Where the word "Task" shows up in a line below, that line is counted. State how many lines are counted, without any other words.
** Opening Provided data block **
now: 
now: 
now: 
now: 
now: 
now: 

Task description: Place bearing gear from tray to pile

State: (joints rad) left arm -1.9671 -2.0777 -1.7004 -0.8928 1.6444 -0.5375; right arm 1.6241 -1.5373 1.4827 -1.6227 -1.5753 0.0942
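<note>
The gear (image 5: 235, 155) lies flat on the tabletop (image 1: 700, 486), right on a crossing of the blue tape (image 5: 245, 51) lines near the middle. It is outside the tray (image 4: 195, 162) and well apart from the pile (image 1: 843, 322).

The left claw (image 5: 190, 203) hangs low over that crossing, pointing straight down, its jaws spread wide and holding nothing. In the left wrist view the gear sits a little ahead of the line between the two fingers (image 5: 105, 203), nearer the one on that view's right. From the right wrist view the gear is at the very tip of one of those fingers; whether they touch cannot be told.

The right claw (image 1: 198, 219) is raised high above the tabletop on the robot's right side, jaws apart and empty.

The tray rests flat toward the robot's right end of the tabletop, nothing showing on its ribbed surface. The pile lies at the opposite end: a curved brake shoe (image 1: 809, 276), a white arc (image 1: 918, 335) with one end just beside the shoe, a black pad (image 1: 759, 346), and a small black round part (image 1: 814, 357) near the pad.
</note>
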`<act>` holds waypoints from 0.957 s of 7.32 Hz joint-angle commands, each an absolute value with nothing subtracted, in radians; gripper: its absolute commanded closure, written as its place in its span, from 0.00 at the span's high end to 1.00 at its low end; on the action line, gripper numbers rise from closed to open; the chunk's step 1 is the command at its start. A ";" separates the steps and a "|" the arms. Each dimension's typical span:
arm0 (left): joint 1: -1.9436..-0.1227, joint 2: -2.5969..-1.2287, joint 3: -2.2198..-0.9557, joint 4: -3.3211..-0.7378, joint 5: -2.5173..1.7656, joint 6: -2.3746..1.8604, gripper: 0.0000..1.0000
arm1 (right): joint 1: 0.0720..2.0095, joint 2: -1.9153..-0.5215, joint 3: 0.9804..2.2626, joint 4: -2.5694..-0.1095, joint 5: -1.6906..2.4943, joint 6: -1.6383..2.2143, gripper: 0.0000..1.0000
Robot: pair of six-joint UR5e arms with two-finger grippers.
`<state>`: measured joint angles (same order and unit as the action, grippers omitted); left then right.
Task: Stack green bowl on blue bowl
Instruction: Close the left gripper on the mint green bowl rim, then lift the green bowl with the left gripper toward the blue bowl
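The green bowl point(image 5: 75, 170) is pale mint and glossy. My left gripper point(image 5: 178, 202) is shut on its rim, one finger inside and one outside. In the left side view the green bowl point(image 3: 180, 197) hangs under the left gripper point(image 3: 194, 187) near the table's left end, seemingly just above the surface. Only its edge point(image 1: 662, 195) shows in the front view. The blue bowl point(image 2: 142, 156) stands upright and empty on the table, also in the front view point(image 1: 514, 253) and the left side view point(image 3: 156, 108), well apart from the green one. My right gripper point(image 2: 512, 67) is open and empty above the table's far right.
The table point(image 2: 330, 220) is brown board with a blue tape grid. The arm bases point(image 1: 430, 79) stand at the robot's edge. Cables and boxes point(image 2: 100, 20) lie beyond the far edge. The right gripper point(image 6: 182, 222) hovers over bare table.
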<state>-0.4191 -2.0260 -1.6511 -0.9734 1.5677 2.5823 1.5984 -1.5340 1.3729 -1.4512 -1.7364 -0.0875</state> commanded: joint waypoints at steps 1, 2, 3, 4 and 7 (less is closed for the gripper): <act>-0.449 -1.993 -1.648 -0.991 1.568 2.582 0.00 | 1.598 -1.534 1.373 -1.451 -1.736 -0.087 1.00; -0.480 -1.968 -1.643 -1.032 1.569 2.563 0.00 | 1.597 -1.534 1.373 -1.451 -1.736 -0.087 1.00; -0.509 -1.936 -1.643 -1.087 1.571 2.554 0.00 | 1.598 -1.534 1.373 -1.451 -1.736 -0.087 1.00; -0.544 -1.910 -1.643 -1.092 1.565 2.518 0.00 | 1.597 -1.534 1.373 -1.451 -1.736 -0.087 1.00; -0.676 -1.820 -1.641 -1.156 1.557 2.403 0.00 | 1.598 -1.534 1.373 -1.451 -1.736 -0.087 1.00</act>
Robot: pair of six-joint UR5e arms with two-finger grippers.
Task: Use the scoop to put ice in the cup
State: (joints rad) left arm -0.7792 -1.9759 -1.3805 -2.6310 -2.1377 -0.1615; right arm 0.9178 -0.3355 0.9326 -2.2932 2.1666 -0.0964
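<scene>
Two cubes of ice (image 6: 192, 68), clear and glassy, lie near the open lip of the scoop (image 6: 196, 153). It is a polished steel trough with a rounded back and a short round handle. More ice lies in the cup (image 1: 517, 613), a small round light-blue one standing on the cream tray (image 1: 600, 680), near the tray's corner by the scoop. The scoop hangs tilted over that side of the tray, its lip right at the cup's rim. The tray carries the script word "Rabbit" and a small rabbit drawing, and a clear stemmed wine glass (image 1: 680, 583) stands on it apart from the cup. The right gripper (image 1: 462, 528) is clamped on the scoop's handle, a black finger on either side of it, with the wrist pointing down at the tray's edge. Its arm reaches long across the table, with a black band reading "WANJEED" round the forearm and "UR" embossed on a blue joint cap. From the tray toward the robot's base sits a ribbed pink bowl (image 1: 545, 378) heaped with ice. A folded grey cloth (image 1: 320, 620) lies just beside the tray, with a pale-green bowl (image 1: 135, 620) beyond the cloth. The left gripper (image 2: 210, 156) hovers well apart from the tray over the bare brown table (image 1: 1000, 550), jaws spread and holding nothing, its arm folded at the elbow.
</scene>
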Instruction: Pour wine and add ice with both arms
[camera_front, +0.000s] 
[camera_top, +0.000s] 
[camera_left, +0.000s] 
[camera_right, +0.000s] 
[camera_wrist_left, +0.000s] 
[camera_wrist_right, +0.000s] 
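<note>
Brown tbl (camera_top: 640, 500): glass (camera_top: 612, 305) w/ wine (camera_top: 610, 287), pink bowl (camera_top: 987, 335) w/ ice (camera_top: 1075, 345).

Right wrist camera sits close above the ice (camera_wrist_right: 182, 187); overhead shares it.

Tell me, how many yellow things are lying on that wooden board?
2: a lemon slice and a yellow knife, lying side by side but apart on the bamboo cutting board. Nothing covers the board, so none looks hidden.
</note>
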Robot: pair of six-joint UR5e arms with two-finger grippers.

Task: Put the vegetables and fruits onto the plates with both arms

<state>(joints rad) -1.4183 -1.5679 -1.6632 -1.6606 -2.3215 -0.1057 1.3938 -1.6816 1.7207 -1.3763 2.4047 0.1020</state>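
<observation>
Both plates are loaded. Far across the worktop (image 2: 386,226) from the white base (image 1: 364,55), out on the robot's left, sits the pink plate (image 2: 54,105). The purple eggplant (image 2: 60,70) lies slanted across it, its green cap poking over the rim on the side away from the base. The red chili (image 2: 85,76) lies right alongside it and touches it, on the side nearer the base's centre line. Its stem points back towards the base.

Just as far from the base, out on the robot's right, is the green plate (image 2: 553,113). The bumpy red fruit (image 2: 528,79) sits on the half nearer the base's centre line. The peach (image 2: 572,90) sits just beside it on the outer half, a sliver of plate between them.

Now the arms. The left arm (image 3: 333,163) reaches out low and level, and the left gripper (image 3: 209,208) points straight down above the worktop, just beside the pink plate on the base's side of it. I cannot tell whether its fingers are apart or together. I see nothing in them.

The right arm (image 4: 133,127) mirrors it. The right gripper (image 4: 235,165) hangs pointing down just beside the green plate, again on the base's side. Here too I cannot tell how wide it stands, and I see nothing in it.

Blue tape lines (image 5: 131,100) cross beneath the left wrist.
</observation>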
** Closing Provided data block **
== Solution ==
4